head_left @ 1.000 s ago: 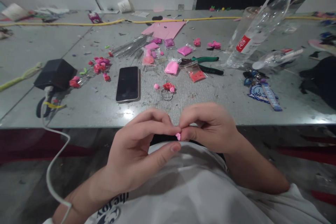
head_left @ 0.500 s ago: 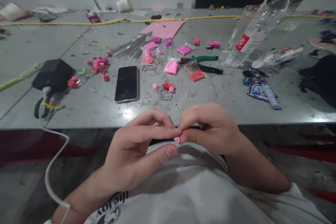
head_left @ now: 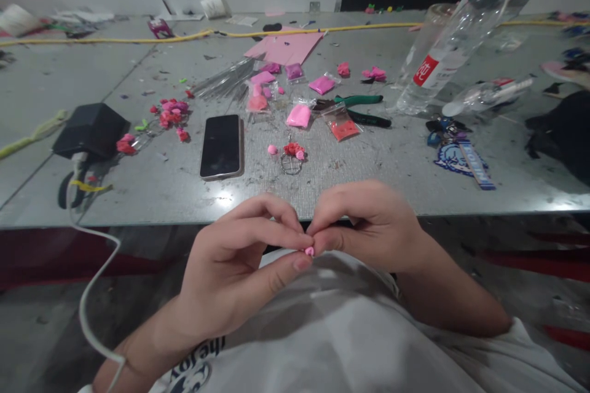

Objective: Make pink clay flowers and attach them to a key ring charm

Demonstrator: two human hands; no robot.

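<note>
A small pink clay piece [head_left: 309, 251] is pinched between the fingertips of both hands, just past the table's front edge. My left hand [head_left: 249, 258] has its thumb and index finger closed on the piece from the left. From the right, my right hand [head_left: 369, 227] holds it with thumb and index fingertip pressed together. On the table beyond them lies a round wire frame [head_left: 291, 164] with red clay flowers [head_left: 294, 148] and a pink one on its upper rim. A pink clay ball [head_left: 272, 150] sits to its left.
A phone [head_left: 221, 146] lies left of the wire frame. Behind are clay packets [head_left: 298, 115] and green-handled pliers [head_left: 359, 100]. A black adapter [head_left: 91, 130] stands at left, a bottle [head_left: 442, 61] and keychain [head_left: 461, 158] at right.
My left thumb has closed up against the pink piece, and the left index finger has come down slightly. My right hand has hardly moved.
</note>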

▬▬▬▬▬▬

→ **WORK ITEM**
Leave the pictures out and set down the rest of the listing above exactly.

→ **COMPLETED EXERCISE**
head_left @ 1.000 s ago: 
head_left @ 0.500 s ago: 
head_left @ now: 

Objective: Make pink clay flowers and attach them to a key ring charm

Demonstrator: two human hands; no robot.

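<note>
A small pink clay piece [head_left: 309, 251] is pinched between the fingertips of both hands, just past the table's front edge. My left hand [head_left: 249, 258] has its thumb and index finger closed on the piece from the left. From the right, my right hand [head_left: 369, 227] holds it with thumb and index fingertip pressed together. On the table beyond them lies a round wire frame [head_left: 291, 164] with red clay flowers [head_left: 294, 148] and a pink one on its upper rim. A pink clay ball [head_left: 272, 150] sits to its left.
A phone [head_left: 221, 146] lies left of the wire frame. Behind are clay packets [head_left: 298, 115] and green-handled pliers [head_left: 359, 100]. A black adapter [head_left: 91, 130] stands at left, a bottle [head_left: 442, 61] and keychain [head_left: 461, 158] at right.
My left thumb has closed up against the pink piece, and the left index finger has come down slightly. My right hand has hardly moved.
</note>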

No further answer is needed.